The worst was the free copy of Heinlein's _Space Cadet_ I got from Sony on my PRS-505 because I was browsing their store on a day when they offered a $10 credit --- it was so riddled w/ typos that I had to get a print copy from the library to determine what some of them were.... the hilarious thing is that that "purchase" made me eligible for the ebook price fixing settlement, really should have kept and framed that check.

jasonmarks_•14h ago
> I've _never_ read an ebook w/o finding at least one typo

This is unacceptable. Typo's are not just aggravating but as they accumulate they begin to veer towards mutating the authors original intent.

WillAdams•13h ago
Unfortunately, ebooks as a technology are young, and editors aren't paid as much as they used to be --- if they're being employed to review books at all in some cases.

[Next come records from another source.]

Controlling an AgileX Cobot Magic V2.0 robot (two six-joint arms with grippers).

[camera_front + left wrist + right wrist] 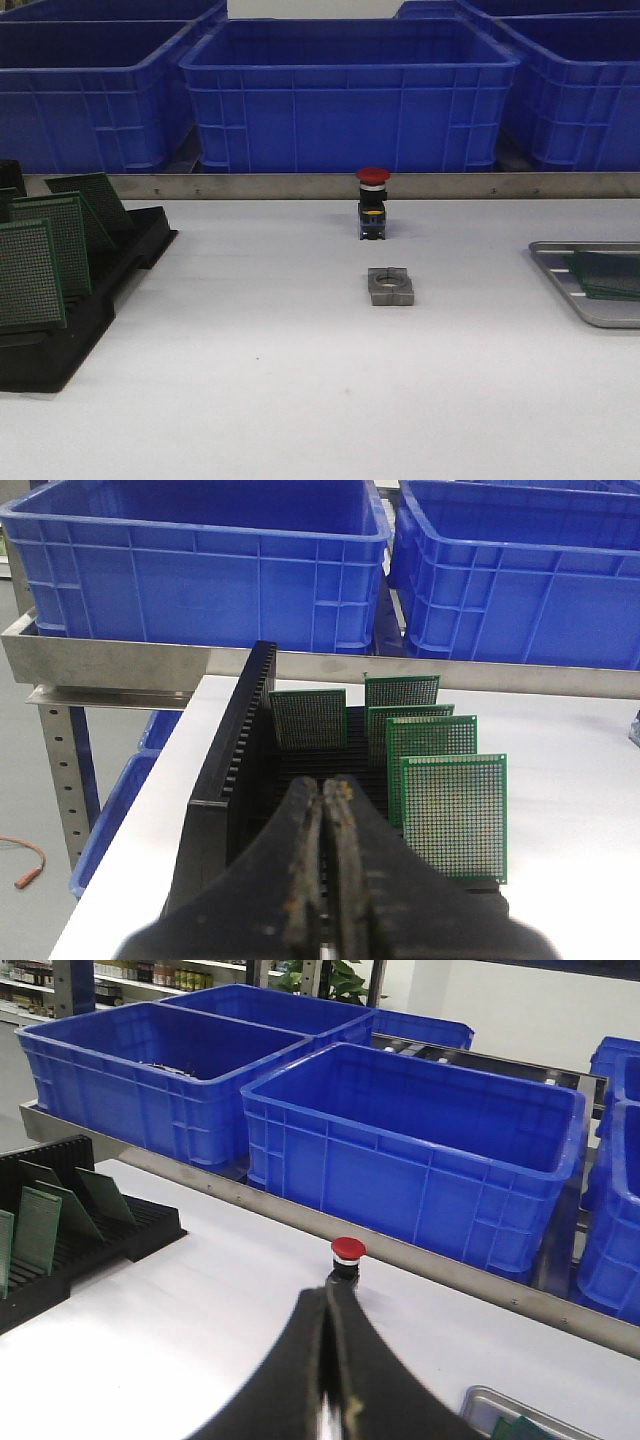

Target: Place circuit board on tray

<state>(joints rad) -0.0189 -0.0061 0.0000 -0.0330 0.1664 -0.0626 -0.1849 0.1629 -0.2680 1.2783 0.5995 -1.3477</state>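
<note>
Circuit boards (455,815) upright in rack (235,745) — left claw (325,800) pressed together, empty; right claw (328,1305) too. Risk: a descent without spreading knocks boards over.

Our left gripper (324,792): fingers pressed together, nothing between. Our right gripper (328,1305): fingers likewise closed, empty. Neither arm visible in front view.
</note>
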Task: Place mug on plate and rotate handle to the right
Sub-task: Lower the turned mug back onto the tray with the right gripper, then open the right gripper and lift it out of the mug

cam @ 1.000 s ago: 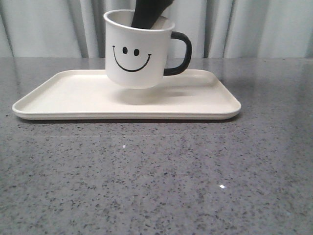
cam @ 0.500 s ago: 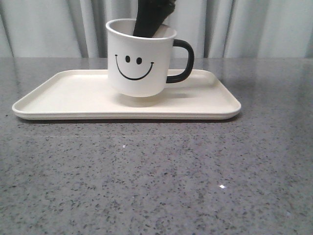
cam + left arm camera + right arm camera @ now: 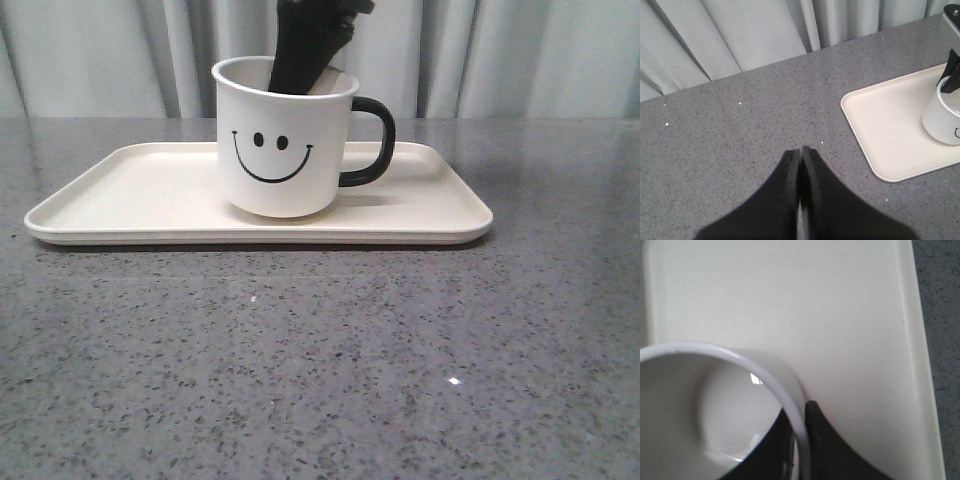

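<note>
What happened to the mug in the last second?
The mug came down: it hung above the plate and now seems to rest on it. The right gripper still pinches its rim, and the handle still points right. The plate and the left gripper kept their places.

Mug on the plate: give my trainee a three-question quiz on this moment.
1. True or false: the mug sits on the plate.
2. In the front view, the handle points: A) left B) right C) at the camera.
3. Fill in: the right hand pinches the mug's ____, one finger inside.

Key: 1 true; 2 B; 3 rim. The left hand is shut over the table, holding nothing.
</note>
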`<state>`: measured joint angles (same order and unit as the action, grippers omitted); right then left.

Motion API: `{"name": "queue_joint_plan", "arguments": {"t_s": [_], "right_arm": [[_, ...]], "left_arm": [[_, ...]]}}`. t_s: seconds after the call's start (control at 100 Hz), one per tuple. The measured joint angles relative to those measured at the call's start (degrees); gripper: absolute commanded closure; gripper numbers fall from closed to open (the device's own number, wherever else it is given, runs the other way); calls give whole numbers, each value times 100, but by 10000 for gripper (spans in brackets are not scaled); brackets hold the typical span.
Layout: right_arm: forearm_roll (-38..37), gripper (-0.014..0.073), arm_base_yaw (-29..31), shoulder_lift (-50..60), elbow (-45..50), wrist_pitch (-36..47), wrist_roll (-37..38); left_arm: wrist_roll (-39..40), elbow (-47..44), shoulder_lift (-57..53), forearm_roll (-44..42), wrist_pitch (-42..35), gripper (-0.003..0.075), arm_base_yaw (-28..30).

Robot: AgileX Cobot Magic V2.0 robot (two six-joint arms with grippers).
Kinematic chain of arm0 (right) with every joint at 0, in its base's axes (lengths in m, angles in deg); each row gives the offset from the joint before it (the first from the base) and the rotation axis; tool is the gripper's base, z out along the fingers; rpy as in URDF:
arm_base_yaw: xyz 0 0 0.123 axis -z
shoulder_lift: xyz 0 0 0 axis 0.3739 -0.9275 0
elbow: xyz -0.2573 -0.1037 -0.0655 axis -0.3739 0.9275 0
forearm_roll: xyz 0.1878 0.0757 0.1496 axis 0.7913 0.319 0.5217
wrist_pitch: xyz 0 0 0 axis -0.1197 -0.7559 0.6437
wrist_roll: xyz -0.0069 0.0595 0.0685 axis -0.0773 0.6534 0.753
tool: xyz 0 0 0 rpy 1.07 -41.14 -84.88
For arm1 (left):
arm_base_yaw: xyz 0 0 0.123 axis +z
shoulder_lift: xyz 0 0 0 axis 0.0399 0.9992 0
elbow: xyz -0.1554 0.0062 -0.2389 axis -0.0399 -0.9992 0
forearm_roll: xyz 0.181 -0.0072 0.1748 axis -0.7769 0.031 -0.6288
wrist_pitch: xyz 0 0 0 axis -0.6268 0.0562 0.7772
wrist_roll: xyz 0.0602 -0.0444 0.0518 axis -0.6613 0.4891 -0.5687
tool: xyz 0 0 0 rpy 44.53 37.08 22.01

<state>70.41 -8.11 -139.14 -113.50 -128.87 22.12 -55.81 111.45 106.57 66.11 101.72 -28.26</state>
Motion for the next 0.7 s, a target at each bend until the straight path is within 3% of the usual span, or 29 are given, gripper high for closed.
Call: {"name": "queue_joint_plan", "arguments": {"t_s": [0.7], "right_arm": [[0,707,-32,-63,9,9,-69]], "left_arm": [[0,0,0,45,0,740,0]]}}
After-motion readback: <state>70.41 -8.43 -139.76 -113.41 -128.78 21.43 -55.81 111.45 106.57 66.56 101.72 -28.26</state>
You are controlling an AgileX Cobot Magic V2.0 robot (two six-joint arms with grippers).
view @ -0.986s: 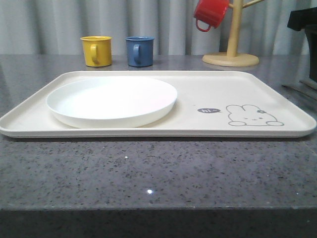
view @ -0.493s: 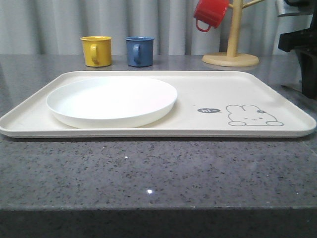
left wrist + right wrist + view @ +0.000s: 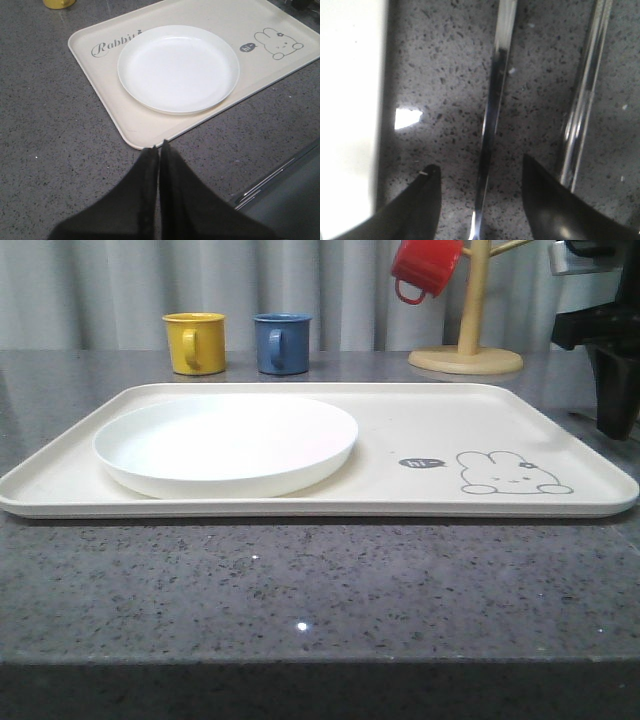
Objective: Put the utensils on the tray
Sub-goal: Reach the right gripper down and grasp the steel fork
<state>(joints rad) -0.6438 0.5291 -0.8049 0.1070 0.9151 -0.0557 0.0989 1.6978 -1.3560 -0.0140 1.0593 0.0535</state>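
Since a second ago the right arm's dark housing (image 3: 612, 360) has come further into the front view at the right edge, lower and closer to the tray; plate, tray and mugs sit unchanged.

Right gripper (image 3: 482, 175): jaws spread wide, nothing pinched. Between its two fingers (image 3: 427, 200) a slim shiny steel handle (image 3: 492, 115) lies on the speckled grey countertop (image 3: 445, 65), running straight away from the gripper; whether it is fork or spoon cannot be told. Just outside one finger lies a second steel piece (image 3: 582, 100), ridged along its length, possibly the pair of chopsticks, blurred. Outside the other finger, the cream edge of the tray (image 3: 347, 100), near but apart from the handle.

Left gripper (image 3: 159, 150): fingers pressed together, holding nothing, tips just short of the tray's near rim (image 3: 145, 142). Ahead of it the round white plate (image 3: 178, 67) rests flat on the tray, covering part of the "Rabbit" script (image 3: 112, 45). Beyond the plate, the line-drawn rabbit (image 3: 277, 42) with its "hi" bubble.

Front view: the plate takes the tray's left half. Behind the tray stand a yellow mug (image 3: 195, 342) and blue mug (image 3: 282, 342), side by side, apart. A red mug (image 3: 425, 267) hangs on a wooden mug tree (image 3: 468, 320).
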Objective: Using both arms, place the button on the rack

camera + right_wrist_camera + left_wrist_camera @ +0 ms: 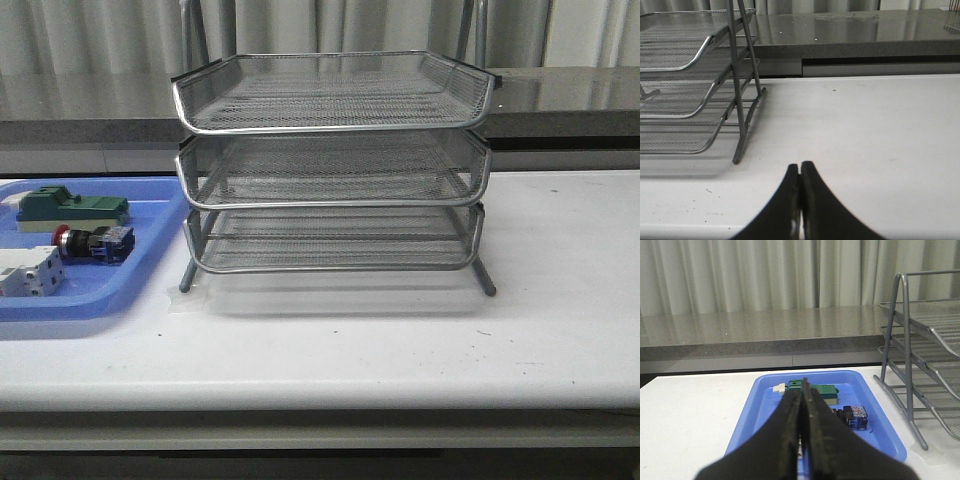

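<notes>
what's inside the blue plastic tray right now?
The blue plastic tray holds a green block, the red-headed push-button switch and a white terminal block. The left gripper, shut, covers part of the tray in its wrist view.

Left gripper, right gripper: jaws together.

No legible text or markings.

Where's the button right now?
In the front view the button lies in the blue tray left of the rack, between the green block and the white block.
</notes>
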`<state>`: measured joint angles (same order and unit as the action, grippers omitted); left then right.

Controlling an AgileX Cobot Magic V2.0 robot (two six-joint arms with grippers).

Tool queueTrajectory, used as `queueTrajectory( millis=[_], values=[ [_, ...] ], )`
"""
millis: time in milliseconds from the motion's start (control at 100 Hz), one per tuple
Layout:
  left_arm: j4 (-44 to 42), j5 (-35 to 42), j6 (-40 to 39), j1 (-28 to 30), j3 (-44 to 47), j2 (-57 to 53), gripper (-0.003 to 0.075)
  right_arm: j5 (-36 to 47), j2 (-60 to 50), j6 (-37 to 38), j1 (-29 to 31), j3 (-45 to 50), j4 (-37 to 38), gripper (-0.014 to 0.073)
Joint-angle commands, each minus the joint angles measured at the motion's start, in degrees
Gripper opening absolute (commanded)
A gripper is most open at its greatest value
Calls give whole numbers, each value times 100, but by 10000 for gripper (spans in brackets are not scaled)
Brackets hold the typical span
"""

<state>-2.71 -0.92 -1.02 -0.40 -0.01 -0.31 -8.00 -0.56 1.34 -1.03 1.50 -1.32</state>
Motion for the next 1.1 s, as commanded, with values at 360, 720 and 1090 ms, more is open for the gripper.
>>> queueTrajectory(
  millis=[360,720,1090],
  values=[
    [25,431,-40,10,274,-187,-20,460,-127,1,31,-76,50,-60],
    [25,431,-40,10,274,-187,-20,579,-127,1,31,-76,50,-60],
    [25,431,-40,10,274,-187,-20,836,-61,6,31,-526,-386,-60]
  ],
)
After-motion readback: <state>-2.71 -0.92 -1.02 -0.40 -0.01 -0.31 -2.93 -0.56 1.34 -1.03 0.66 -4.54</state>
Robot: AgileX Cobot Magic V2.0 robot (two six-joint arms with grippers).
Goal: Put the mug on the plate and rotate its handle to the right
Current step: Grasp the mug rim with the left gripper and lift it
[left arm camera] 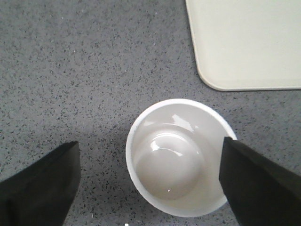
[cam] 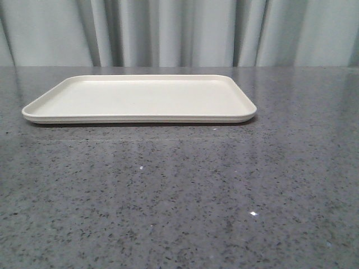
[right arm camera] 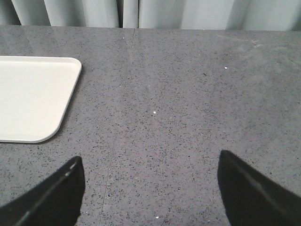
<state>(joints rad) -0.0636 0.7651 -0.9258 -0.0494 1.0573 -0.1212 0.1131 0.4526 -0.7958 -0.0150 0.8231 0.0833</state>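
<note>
The cream-white plate (cam: 140, 100) lies flat on the grey table in the front view, with nothing on it. Neither the mug nor any arm shows in that view. In the left wrist view I look straight down into the white mug (left arm camera: 176, 157), standing upright on the table beside a corner of the plate (left arm camera: 244, 42). Its handle and face print are hidden. My left gripper (left arm camera: 150, 181) is open and above the mug, one finger over its rim, the other well clear. My right gripper (right arm camera: 150, 188) is open and empty over bare table, beside the plate's corner (right arm camera: 33, 101).
The speckled grey tabletop (cam: 179, 196) stretches around the plate. A pale curtain (cam: 179, 31) hangs behind the table's far edge.
</note>
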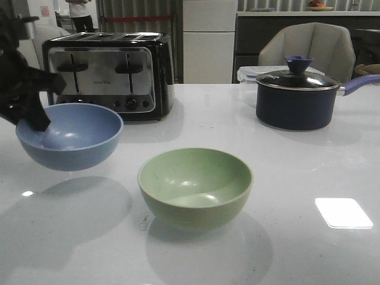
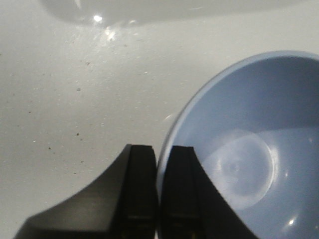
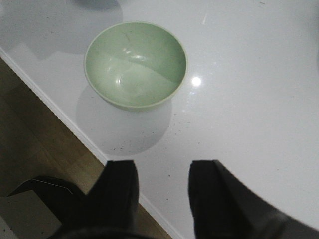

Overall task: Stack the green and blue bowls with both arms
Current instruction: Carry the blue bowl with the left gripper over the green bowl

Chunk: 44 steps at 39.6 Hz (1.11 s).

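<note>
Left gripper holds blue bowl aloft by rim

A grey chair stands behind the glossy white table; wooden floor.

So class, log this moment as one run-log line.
left gripper: shut on blue bowl, lifted | right gripper: open | green bowl: on table

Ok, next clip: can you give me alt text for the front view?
The left gripper holds a blue bowl by its rim, lifted above a white table, its shadow beneath. A green bowl sits on the table to its right, nearer the camera. Behind stand a toaster and a dark lidded saucepan.
</note>
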Tool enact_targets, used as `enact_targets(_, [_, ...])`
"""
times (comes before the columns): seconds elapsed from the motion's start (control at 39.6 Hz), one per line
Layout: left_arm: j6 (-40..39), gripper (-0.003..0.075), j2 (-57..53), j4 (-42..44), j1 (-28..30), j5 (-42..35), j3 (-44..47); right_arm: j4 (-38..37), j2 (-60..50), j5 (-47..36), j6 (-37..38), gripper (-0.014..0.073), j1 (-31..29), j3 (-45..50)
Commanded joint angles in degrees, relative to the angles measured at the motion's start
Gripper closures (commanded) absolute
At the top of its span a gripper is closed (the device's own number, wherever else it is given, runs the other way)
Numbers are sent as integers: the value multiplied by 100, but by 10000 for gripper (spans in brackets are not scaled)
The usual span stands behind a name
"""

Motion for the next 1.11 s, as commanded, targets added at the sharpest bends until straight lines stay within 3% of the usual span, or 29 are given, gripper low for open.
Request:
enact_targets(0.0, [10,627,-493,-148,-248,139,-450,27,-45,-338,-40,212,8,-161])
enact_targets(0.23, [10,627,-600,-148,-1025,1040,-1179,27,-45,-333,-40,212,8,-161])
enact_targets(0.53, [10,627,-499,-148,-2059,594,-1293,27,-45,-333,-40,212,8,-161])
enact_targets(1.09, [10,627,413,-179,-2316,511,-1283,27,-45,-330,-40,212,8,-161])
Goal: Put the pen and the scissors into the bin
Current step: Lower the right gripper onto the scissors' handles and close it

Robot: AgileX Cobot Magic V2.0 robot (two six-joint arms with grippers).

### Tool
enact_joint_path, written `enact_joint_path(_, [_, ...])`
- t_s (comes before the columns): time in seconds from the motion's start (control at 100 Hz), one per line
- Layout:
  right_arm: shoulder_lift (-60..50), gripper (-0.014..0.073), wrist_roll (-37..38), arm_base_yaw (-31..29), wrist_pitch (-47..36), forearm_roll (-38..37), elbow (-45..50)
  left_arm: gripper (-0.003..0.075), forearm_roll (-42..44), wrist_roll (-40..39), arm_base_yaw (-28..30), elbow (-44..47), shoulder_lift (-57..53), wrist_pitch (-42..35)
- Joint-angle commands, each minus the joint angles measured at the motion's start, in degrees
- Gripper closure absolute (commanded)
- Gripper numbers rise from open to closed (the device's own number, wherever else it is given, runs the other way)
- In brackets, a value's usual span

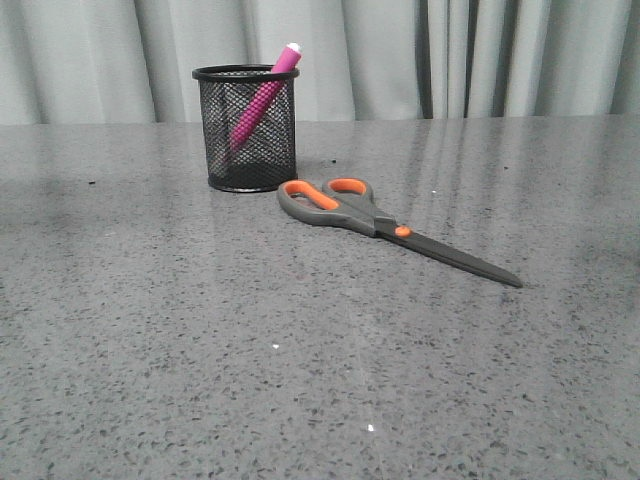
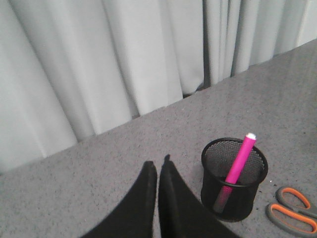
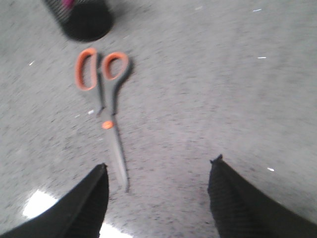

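Observation:
The pink pen stands tilted inside the black mesh bin, its white cap above the rim. The scissors lie flat on the table just right of the bin, orange loops toward it, blades pointing front right. Neither arm shows in the front view. In the left wrist view my left gripper is shut and empty, beside the bin with the pen in it. In the right wrist view my right gripper is open and empty above the table, near the blade tips of the scissors.
The grey speckled table runs back to pale curtains. The bin's base shows beyond the scissors' loops in the right wrist view. The scissors' loops show at the edge of the left wrist view.

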Motion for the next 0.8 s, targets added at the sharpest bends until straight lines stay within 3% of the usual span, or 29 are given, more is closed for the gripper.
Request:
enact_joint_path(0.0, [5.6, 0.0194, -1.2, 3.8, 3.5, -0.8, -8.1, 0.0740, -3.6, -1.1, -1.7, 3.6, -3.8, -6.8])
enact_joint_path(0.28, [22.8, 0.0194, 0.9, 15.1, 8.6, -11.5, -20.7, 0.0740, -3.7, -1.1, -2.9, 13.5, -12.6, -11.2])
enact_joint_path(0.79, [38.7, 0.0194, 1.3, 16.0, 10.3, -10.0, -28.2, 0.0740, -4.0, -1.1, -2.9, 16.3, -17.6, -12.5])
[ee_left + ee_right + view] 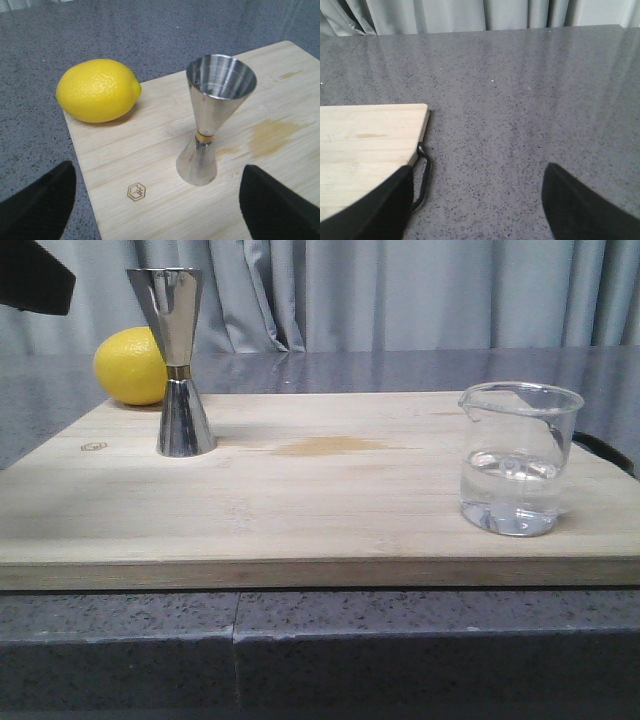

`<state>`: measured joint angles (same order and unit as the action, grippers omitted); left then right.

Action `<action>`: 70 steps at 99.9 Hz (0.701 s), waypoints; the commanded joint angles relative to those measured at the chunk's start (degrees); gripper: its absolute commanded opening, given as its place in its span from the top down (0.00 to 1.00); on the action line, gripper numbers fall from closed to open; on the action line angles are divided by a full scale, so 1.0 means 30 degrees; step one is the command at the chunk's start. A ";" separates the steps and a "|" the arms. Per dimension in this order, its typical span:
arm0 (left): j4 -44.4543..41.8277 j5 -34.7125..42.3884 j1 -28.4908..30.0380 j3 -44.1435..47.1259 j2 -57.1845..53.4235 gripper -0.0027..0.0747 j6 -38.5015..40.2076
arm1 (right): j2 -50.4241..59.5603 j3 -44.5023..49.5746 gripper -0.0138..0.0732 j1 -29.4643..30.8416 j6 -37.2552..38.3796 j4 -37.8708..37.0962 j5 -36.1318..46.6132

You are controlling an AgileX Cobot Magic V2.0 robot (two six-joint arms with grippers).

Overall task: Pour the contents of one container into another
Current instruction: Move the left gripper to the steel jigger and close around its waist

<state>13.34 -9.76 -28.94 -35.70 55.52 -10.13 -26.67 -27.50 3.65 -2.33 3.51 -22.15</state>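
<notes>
The clear glass beaker [519,459] stands upright at the right of the wooden board [330,510], partly filled with clear liquid. At the board's left stands the tall steel hourglass jigger [176,360], upright, its open cup [220,75] empty in the left wrist view. My left gripper [156,200] is open above the board's left end, the jigger's base just beyond the gap and nearer one finger. My right gripper [477,197] is open over the bare countertop off the board's right end, holding nothing. The beaker does not show in either wrist view.
A yellow lemon [130,366] lies behind the jigger at the board's back left corner. The board has a black metal handle [423,175] at its right end and a brown stain [325,446] mid-board. Grey speckled countertop [520,100] surrounds it; curtains hang behind.
</notes>
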 commanded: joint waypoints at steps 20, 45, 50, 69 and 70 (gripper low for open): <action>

Don't get me started on the typos in Lost Art Press's _Virtuoso: The Tool Cabinet and Workbench of Henry O. Studley_ --- they mis-spelled the subject's name on the inside cover and duplicated one photo, so a pair of flat pliers is shown twice and there is not detail photo of the iconic twin pair of jeweler's pliers, and didn't do a "cancel" reprinting that page as any reputable publisher would.

jasonmarks_•13h ago
> Don't get me started on the typos in Lost Art Press's _Virtuoso: The Tool Cabinet and Workbench of Henry O. Studley_ --- they mis-spelled the subject's name on the inside cover and duplicated one photo, so a pair of flat pliers is shown twice and there is not detail photo of the iconic twin pair of jeweler's pliers, and didn't do a "cancel" reprinting that page as any reputable publisher would.

I am not familiar with those books or their content but that definitely reads as if the intent has been substantially changed. A typo 100 years ago might have been a letter off in the type setter; the typos these days are rewrites!